Hawaii hotels make big investments in kids programming: Travel Weekly

For some parents, the desire to add a more hands-on, educational component to their pandemic-era vacation plans has been heightened following several years of lockdowns, isolation and virtual schooling.

Hotels in Hawaii are leveraging the destination’s ecological surroundings and cultural heritage in order to meet that demand. 

“All parents want their kids to learn something interesting while on vacation, but we have seen more questions around kids’ clubs this year from families with children in the young, elementary age group,” said Kristi Marcelle, a senior travel advisor and Hawaii specialist with Ciao Bambino, a family-focused agency. “And I think it’s because that group of parents were, in a way, hit hardest during Covid, because their kids couldn’t entertain themselves and needed more help with school.”

As a result, resorts with especially dynamic kids’ clubs and kids programming have emerged as attractive options for parents who may have done double duty as both full-time entertainment directors and educators for much of the pandemic. 

Additionally, pandemic-era parents are putting an emphasis on kids’ clubs that get their children outside and off of computer screens.

“They want engaging, camp-style experiences,” said Marcelle. “Parents don’t want the guilt of feeling like their kid is in a room just playing video games or watching TV.” 

Children engage in a cave exploration as part of the programming at Mauna Lani, Auberge Resorts Collection.

Thoughtful kids’ programs

In Hawaii, Marcelle cites both the Aulani, a Disney Resort & Spa on Oahu, and the Mauna Lani, Auberge Resorts Collection on the Big Island as two resorts with particularly thoughtful children’s programming that doesn’t feel “manufactured.”

“The really successful programs have local guides and experts that aren’t just reading off a script,” said Marcelle. “They’re really into it, and specifically in Hawaii, I’d say there’s a real desire to share the culture.”

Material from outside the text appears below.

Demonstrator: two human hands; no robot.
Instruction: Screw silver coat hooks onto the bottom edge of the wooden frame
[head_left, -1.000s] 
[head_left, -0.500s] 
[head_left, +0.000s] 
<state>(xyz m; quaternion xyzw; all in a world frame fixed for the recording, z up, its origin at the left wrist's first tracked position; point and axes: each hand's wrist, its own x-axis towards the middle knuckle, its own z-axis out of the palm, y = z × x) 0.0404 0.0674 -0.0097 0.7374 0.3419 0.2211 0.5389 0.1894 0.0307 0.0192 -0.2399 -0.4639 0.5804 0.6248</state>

As part of a 2020 revamp, Mauna Lani debuted its Holoholo Kids Crew, an on-property, complimentary kids club catering to children ages 5 to 12. According to Sanjiv Hulugalle, the regional vice president as well as the general manager of the property, the club aims to offer interactive activities “rooted in culture and education,” such as lei-making, pole fishing and cooking classes.

Among the club’s most popular offerings, however, is its Tide Pool Exploration sessions, during which kids can explore nearby tide pools and learn about the flora and fauna that make their homes there.

“For the past couple of years, we have definitely seen an increase in those pursuing purposeful and educational experiences,” Hulugalle said.

Lei-making is one of the activities kids are offered at the Four Seasons Resort Maui.

At the Four Seasons Resort Maui, the property recently augmented its Kids for All Seasons day camp program with the reintroduction of its seasonal Four Seasons Academy initiative. Launched in 2018, the Four Seasons Academy went on hiatus for 2020 and 2021 due to Covid but was brought back this year.

Designed to provide additional enrichment activities for children during peak family travel periods like spring break and summer, the Four Seasons Academy’s programs include an interactive Ocean Aloha  activity, spearheaded by a marine naturalist from the Maui Ocean Center, and a Hawaiian Star Stories program, which is led by Hawaiian navigator Kala Baybayan Tanaka. 

Taking place in the evening and targeted toward kids ages 8 and older, the Star Stories program teaches children and their families about traditional Hawaiian ocean voyaging and navigation, which relies on the stars, wind and ocean current. 

Navigator Kala Baybayan Tanaka leads a Hawaiian Star Stories activity, part of the Four Seasons Academy program.

Demand for the Four Seasons Academy has proven high upon its return, with Ben Shank, Four Seasons Resort Maui’s general manager, reporting that the majority of the program’s sessions were at capacity throughout March and April.

“We had a really successful spring break period, and we look to continue on with that for the summertime and later in the year,” said Shank. “People are really excited about it, and we’re looking at how we can continue to build out our programming to be even more robust.”

Notably, access to both the property’s Four Seasons Academy activities and Kids for All Seasons day camp program is complimentary.

“Some of the resorts offer their kids programming free of charge, and I see that come up often as a particular bonus for parents who have kids between 5 and 12 years of age,” said Ciao Bambino’s Marcelle. “And for the resorts, having that type of program means sometimes parents are more likely to repeat that vacation, because they feel good about bringing their kids there.”